Each line from the one with "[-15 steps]" through the last line of the material is to be printed exactly; no other line and no picture belongs in the copy.

————————

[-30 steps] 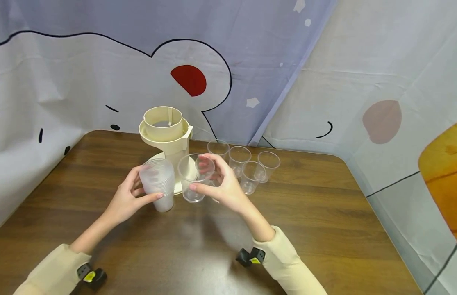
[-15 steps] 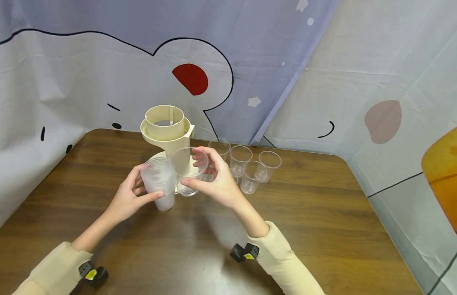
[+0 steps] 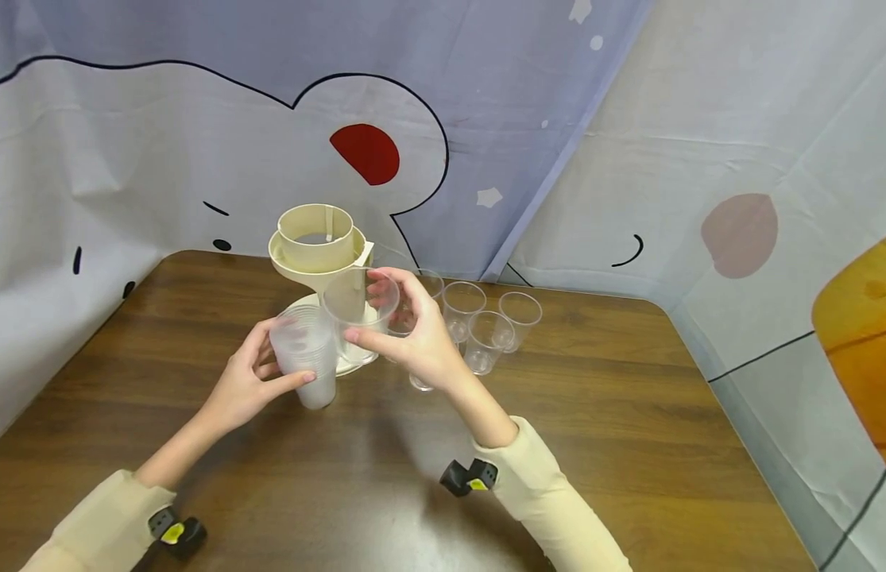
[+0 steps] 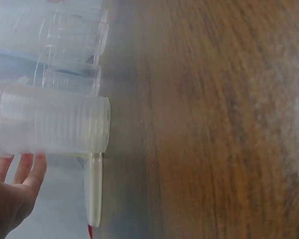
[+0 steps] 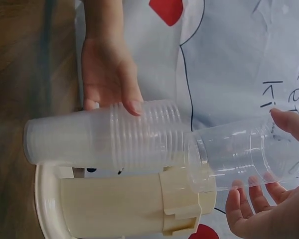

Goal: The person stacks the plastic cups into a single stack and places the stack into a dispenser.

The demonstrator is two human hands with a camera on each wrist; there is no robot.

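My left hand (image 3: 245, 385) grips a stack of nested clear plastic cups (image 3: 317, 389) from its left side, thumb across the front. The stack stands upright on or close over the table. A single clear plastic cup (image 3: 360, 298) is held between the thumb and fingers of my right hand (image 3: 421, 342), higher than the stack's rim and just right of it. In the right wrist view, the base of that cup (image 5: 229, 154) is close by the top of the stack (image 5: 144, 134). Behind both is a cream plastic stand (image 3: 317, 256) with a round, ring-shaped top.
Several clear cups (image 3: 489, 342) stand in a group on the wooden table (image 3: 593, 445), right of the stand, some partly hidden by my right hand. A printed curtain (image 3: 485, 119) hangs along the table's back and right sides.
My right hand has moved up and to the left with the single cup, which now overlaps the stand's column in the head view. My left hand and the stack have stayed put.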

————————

## TASK OUTPUT
[-15 steps] 
[+0 steps] 
[+0 steps] 
[+0 steps] 

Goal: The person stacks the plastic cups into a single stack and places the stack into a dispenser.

The demonstrator is two human hands with a camera on each wrist; there is no robot.

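My left hand (image 3: 245, 385) grips a stack of nested clear plastic cups (image 3: 317, 389) from its left side, thumb across the front. The stack stands upright on or close over the table. A single clear plastic cup (image 3: 360, 298) is held between the thumb and fingers of my right hand (image 3: 421, 342), higher than the stack's rim and just right of it. In the right wrist view, the base of that cup (image 5: 229, 154) is close by the top of the stack (image 5: 144, 134). Behind both is a cream plastic stand (image 3: 317, 256) with a round, ring-shaped top.
Several clear cups (image 3: 489, 342) stand in a group on the wooden table (image 3: 593, 445), right of the stand, some partly hidden by my right hand. A printed curtain (image 3: 485, 119) hangs along the table's back and right sides.
My right hand has moved up and to the left with the single cup, which now overlaps the stand's column in the head view. My left hand and the stack have stayed put.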

This finishes the exercise.